→ **Assignment**: Repeat the lines below exactly as written, please, from the line with "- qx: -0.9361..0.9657" to the line with "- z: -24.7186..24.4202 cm", both lines included, and no others.

→ **Saved entries**:
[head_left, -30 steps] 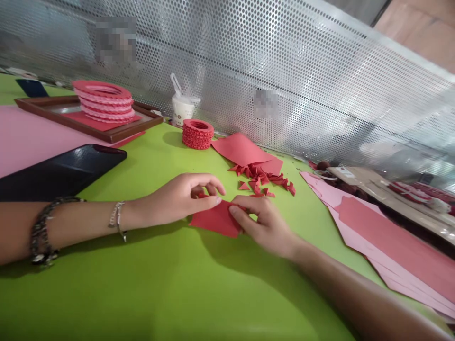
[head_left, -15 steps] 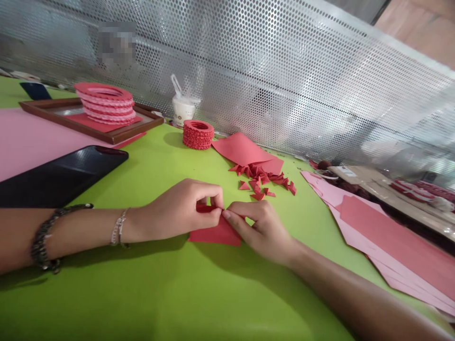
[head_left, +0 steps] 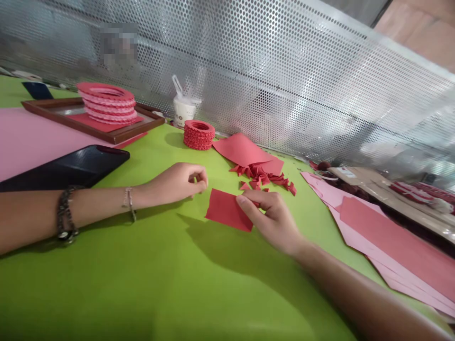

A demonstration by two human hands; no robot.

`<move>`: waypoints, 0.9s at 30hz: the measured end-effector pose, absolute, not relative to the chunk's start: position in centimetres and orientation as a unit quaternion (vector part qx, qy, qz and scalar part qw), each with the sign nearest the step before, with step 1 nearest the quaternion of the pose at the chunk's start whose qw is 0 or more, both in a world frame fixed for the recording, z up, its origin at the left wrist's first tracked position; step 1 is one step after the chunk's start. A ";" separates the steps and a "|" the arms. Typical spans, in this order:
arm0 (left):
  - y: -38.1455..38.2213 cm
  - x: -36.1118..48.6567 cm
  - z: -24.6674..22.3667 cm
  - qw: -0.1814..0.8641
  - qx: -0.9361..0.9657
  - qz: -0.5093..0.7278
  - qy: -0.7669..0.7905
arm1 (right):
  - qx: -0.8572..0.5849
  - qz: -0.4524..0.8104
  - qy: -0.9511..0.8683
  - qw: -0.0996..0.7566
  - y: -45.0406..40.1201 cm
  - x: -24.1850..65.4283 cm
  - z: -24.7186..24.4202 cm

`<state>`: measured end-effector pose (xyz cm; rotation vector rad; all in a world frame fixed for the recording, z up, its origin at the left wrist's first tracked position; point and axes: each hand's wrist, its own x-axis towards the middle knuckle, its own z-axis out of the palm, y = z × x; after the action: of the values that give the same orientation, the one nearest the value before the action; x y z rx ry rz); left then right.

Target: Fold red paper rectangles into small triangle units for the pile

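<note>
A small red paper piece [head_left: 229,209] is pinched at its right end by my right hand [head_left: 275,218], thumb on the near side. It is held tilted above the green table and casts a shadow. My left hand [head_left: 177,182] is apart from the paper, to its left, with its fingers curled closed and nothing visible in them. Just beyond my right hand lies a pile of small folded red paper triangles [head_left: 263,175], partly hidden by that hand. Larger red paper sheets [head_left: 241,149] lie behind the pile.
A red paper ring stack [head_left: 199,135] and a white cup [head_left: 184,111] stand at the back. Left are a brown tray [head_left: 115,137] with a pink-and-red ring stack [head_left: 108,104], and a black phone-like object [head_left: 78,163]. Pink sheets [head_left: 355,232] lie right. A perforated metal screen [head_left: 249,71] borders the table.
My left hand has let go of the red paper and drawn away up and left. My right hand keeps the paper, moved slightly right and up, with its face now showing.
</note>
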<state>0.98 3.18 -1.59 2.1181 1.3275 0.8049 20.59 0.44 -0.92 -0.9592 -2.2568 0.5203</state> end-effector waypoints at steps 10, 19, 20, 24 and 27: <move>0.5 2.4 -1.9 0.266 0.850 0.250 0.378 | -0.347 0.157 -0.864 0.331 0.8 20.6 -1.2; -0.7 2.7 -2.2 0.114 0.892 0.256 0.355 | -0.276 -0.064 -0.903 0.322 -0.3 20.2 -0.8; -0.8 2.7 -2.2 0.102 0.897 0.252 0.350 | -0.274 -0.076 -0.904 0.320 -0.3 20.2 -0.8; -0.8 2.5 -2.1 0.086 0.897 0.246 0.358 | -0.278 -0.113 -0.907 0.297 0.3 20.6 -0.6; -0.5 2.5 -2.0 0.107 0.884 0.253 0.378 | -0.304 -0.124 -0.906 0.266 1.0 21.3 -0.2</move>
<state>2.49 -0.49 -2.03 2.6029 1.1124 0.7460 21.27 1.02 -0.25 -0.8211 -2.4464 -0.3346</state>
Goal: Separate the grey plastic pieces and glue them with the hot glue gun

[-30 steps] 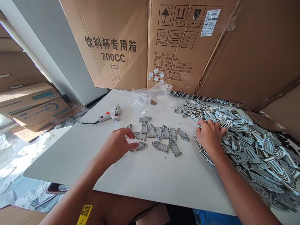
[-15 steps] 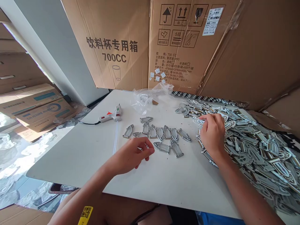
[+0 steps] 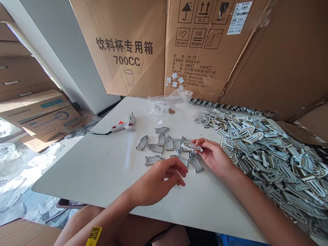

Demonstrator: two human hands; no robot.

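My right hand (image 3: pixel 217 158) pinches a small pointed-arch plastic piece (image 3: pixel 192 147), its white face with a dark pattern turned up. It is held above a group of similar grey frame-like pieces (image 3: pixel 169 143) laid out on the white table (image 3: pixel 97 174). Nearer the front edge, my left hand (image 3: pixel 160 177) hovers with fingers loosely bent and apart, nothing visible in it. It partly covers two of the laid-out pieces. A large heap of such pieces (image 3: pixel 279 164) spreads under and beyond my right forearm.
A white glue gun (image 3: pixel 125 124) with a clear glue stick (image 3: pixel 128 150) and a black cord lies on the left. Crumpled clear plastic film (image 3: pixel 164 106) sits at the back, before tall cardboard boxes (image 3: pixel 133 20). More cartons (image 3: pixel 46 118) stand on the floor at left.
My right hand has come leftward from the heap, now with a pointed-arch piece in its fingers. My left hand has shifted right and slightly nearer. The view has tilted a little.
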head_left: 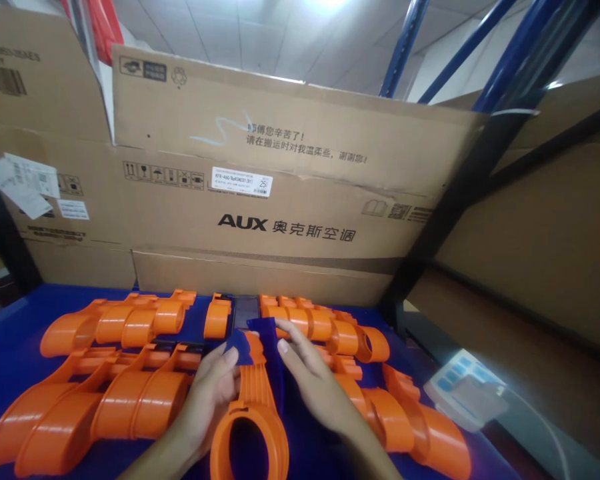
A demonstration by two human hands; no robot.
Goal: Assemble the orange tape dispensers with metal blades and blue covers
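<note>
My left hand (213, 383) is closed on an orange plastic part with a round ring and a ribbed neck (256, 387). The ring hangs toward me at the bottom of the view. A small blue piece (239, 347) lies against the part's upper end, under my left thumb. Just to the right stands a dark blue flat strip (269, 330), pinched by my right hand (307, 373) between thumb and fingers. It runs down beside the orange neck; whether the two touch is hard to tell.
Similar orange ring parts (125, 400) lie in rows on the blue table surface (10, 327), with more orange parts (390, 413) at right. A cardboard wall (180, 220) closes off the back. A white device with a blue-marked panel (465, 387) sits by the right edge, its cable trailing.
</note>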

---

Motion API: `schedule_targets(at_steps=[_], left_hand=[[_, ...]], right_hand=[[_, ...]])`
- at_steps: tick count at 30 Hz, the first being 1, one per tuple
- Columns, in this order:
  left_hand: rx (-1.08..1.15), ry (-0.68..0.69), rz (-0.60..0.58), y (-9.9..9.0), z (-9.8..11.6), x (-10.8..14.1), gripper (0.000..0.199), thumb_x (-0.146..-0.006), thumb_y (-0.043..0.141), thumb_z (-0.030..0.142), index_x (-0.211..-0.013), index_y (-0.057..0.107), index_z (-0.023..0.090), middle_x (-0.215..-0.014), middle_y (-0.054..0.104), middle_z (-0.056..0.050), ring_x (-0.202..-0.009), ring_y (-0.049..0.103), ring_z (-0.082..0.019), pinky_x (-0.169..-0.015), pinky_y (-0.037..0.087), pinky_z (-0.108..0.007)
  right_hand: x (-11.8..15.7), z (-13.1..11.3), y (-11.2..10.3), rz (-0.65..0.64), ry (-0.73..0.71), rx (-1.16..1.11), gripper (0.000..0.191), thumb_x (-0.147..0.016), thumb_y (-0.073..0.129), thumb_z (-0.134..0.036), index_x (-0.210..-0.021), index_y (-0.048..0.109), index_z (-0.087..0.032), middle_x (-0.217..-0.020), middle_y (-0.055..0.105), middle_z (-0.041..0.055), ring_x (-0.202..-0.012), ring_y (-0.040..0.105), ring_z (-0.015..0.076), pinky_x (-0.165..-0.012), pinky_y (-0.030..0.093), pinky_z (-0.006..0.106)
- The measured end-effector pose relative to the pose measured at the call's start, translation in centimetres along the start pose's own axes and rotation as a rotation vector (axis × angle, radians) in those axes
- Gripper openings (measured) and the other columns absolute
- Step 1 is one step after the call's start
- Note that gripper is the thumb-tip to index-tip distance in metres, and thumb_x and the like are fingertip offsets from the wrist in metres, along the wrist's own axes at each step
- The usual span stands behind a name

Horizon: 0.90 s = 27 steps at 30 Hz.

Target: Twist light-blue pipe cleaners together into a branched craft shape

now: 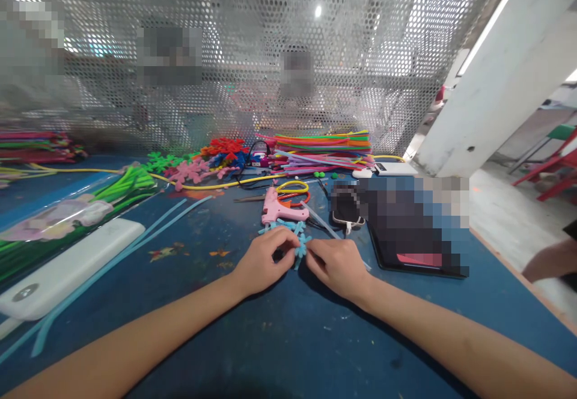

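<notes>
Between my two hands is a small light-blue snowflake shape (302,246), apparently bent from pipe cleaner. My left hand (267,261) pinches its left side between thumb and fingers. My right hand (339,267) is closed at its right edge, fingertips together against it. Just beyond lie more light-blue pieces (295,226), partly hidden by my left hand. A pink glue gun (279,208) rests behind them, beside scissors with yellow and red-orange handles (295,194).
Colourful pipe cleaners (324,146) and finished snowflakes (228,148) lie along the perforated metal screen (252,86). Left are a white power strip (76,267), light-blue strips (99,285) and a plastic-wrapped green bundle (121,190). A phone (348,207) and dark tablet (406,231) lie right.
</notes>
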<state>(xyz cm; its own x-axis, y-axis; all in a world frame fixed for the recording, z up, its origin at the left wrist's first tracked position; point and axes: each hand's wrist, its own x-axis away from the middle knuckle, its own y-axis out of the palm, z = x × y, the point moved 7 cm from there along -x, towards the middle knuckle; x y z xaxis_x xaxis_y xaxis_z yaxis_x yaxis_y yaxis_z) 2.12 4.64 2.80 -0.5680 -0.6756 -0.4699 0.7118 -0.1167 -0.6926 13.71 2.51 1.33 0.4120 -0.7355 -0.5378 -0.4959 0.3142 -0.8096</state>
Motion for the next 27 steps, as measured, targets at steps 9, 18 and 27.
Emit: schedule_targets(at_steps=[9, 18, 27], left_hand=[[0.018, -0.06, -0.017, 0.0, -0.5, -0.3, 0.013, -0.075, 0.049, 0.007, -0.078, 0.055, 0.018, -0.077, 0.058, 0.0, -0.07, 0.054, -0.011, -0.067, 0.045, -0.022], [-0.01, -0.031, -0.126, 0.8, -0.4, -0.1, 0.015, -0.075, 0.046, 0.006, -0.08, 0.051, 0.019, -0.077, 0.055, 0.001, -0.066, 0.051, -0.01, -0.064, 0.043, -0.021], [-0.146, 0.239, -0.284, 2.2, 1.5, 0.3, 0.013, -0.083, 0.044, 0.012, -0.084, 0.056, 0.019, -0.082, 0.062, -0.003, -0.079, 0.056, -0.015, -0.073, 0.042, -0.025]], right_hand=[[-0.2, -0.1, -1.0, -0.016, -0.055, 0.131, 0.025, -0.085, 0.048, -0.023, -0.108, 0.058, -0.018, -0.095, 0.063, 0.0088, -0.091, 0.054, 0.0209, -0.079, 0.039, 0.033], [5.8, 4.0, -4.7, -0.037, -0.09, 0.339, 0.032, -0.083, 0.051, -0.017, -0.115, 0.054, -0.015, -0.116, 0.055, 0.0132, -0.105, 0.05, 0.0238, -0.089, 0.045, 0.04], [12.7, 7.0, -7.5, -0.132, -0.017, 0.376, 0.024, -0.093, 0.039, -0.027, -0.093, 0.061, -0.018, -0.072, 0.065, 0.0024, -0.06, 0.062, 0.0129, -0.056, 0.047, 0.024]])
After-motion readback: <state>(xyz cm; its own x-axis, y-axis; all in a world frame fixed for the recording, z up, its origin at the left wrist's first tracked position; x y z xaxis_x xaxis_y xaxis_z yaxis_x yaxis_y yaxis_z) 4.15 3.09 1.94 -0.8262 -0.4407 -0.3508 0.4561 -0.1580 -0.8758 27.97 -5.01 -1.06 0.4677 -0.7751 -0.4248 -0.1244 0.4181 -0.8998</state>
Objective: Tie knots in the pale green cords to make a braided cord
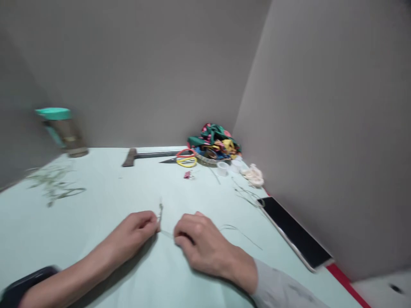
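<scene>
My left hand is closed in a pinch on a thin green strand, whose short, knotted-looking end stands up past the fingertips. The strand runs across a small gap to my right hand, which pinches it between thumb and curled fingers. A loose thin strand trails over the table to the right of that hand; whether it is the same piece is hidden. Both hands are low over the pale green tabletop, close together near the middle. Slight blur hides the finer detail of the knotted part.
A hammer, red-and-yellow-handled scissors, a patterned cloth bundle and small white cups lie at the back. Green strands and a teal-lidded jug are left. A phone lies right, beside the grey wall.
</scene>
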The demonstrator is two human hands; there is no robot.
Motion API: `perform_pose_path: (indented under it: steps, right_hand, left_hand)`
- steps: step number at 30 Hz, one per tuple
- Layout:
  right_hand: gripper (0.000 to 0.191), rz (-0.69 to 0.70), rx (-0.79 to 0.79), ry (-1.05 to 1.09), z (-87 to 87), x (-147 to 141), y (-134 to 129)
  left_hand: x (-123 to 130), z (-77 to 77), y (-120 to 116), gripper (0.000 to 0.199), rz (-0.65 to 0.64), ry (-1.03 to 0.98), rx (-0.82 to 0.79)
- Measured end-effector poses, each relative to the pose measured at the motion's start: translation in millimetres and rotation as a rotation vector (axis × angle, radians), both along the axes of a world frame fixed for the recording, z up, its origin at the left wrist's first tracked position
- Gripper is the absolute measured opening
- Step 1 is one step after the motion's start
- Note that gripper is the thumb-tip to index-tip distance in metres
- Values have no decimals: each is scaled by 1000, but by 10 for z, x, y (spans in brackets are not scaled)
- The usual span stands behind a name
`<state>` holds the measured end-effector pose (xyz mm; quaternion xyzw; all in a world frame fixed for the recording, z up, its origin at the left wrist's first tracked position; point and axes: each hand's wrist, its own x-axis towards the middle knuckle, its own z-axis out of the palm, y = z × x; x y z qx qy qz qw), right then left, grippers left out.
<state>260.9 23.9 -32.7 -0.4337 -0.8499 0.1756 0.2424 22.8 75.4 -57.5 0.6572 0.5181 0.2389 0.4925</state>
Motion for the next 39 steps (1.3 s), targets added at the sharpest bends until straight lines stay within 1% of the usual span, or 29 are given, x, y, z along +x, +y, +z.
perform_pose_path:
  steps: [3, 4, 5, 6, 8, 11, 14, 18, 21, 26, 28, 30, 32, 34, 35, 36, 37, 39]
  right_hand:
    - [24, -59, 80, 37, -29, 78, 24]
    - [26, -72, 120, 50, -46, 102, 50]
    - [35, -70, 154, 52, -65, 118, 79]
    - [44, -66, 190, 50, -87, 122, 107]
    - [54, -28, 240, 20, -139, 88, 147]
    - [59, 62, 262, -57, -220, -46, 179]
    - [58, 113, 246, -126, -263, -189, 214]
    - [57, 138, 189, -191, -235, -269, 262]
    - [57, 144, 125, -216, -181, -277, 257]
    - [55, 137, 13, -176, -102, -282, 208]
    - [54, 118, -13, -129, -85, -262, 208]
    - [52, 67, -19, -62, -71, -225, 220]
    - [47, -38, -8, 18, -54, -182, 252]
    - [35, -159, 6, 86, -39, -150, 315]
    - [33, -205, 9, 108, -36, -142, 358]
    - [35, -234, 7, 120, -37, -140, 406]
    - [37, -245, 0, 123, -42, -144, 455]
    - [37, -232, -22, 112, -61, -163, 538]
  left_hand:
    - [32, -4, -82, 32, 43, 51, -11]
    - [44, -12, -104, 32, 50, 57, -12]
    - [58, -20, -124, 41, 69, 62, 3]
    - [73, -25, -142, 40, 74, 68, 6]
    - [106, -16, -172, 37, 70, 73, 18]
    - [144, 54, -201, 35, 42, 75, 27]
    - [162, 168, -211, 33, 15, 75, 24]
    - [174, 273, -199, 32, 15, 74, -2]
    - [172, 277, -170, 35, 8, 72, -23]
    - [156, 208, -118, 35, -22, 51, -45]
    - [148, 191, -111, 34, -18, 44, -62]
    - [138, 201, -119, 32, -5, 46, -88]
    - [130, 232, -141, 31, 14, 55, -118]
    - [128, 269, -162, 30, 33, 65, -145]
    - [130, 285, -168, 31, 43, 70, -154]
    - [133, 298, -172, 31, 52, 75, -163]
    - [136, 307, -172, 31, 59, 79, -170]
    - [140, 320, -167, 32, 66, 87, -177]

→ **Result of this task**:
  - qx: -0.9361..0.9657
  - qz: -0.5093..0.7278
  - qy: -0.7669..0.7905
arm1 (right):
  - qx: -0.8572..0.5849
  - qz: -0.4524..0.8104
  - qy: -0.9511..0.8683
  - qw: -0.0996..0.7566
  - y: -45.0406..40.1201 cm
  - x: -24.1850..65.4283 cm
  - z: -24.7186..24.4202 cm

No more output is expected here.